▶ Problem statement: Within the material below, find each line bearing the word "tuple" and present it.

-------- Recorded information --------

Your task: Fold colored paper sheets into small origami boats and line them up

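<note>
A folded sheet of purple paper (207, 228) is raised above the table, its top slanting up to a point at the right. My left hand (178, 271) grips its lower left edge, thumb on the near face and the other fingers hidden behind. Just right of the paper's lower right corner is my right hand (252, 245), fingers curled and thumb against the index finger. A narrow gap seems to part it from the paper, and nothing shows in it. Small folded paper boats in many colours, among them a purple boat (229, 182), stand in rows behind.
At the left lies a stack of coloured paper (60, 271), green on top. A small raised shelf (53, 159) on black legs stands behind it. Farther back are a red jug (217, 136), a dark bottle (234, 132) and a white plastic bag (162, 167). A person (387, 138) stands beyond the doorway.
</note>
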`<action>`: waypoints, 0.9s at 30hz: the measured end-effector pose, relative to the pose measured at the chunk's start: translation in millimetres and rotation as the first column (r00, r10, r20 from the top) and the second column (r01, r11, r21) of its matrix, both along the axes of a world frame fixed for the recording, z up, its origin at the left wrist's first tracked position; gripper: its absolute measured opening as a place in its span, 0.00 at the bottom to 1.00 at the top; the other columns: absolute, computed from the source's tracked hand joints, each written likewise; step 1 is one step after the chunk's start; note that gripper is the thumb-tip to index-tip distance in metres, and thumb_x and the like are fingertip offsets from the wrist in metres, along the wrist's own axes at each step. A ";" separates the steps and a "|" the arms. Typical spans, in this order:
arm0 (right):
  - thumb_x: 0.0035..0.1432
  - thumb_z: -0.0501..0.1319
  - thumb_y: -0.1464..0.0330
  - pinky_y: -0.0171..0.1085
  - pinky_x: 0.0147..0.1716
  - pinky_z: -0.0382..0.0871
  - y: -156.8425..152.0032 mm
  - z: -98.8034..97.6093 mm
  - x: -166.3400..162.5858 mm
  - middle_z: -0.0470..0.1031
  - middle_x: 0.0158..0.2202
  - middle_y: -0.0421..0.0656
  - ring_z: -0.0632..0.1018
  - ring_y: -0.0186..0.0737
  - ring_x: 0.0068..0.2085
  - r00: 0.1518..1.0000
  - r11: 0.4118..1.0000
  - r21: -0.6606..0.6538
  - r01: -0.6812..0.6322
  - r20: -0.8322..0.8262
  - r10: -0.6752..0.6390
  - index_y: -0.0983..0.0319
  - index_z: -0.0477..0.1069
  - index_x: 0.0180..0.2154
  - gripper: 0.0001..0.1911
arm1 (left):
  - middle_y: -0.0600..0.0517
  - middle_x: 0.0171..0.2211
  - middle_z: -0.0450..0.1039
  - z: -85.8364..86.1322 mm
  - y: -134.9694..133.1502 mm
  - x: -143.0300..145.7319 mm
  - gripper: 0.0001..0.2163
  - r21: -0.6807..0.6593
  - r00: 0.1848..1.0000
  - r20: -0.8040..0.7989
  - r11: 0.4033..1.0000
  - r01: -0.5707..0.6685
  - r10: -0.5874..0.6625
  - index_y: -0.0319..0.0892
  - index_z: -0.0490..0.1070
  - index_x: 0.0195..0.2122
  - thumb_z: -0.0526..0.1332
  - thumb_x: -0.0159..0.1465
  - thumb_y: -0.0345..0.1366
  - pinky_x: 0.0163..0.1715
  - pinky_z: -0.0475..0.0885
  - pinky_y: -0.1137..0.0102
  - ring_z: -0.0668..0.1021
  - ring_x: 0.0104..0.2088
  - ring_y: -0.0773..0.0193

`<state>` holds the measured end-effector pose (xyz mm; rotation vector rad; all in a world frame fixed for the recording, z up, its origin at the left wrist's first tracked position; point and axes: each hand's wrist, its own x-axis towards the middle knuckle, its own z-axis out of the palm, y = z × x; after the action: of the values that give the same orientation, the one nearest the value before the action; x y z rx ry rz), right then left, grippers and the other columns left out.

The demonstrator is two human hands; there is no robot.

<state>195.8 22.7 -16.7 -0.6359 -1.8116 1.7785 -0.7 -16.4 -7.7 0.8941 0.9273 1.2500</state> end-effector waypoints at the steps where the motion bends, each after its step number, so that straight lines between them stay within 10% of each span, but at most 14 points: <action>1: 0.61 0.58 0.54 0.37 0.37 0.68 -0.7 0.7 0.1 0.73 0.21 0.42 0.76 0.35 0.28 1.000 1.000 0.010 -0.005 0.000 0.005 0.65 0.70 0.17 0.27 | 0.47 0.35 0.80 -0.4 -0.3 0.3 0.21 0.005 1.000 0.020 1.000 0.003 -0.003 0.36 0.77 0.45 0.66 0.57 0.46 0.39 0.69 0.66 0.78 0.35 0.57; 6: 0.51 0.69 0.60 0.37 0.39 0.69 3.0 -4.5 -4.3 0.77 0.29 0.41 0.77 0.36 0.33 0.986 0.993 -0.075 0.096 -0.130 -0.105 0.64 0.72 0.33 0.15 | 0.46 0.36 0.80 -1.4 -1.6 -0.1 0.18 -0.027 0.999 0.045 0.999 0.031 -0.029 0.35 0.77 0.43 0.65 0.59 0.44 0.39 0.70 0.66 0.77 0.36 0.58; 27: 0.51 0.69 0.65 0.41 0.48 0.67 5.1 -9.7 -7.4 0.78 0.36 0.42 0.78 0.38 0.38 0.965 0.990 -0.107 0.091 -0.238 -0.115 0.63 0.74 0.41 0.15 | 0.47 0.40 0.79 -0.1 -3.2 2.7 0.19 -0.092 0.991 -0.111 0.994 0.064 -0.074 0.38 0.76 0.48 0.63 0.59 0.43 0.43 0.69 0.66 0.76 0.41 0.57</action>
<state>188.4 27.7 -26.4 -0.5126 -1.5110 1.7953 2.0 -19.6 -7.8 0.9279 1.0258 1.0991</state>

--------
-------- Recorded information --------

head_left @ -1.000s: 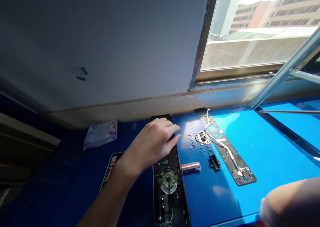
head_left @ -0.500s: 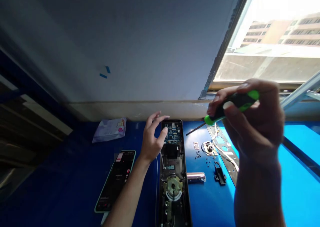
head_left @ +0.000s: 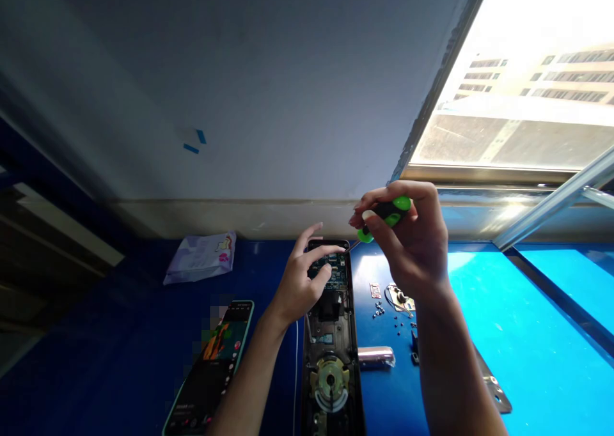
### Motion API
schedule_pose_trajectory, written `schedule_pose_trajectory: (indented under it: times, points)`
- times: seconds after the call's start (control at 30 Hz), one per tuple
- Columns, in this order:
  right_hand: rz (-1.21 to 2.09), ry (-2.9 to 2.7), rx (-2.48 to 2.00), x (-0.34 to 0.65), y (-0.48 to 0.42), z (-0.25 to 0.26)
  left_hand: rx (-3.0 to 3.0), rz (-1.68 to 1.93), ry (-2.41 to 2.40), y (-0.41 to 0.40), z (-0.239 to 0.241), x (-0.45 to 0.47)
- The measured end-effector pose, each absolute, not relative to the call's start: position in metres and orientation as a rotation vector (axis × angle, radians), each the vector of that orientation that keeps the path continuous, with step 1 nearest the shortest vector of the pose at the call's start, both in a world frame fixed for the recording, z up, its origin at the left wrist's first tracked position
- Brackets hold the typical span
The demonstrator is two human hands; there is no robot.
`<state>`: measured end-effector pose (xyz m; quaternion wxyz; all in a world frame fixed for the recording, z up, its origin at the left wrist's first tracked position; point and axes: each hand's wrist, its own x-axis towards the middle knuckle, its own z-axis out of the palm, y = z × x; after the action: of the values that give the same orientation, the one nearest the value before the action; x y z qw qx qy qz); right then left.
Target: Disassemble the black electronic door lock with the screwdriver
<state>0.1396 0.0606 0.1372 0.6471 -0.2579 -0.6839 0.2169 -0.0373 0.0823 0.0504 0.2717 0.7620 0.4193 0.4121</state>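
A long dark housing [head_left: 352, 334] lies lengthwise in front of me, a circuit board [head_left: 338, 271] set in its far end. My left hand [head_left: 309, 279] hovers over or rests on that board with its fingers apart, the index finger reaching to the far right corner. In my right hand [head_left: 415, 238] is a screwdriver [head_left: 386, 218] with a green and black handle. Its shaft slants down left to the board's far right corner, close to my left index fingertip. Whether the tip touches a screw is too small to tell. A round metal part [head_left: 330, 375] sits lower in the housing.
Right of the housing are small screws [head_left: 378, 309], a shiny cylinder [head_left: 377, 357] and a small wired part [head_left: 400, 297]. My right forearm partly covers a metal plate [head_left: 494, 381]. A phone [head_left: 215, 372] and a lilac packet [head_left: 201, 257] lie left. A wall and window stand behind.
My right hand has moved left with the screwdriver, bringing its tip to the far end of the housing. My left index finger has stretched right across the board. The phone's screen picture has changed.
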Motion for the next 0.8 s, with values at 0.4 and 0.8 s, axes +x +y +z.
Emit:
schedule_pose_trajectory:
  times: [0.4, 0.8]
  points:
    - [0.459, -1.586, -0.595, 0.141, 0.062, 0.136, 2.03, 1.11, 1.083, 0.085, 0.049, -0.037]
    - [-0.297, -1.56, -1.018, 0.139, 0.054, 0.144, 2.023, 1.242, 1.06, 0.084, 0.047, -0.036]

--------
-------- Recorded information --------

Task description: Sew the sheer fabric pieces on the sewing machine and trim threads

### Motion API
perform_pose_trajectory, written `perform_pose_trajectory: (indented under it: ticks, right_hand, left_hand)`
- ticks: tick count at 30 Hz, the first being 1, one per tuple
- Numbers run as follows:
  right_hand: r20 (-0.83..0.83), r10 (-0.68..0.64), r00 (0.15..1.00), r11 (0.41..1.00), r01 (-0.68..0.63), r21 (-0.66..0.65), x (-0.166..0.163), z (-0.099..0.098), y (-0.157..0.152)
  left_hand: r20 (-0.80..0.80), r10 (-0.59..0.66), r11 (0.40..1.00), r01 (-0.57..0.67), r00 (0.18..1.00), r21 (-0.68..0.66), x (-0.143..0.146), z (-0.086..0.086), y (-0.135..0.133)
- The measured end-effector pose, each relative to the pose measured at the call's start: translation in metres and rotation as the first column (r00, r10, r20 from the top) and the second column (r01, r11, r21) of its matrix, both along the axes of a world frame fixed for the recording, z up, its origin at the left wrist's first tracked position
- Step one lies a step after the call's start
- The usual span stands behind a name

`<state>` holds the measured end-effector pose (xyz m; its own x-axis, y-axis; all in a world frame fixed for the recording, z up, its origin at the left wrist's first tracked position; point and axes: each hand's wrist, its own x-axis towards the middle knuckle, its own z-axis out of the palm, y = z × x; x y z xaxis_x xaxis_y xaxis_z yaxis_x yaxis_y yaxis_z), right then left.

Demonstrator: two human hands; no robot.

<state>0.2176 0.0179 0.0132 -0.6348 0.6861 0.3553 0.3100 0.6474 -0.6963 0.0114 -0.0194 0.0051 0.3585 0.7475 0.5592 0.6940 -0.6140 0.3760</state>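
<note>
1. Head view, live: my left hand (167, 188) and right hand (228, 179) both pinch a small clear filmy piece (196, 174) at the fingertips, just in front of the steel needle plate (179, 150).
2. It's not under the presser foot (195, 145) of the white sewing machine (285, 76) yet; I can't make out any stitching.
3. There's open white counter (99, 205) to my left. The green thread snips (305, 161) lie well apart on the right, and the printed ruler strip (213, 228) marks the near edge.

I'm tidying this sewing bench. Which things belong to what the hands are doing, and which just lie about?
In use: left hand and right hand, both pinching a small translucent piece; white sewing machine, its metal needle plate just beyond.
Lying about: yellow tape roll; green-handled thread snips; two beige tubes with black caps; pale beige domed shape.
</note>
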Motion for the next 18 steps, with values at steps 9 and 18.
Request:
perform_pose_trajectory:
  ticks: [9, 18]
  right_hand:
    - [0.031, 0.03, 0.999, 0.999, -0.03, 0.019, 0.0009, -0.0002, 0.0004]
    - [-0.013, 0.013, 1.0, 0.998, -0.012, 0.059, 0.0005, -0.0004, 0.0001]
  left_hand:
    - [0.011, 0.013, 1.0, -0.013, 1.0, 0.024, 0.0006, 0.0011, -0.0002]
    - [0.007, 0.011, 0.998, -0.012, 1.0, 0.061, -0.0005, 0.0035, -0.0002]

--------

▶ Solution to this exercise:
- times: seconds after the call's start (control at 30 Hz), one per tuple
- ticks: tick count at 30 Hz, the first being 1, one per tuple

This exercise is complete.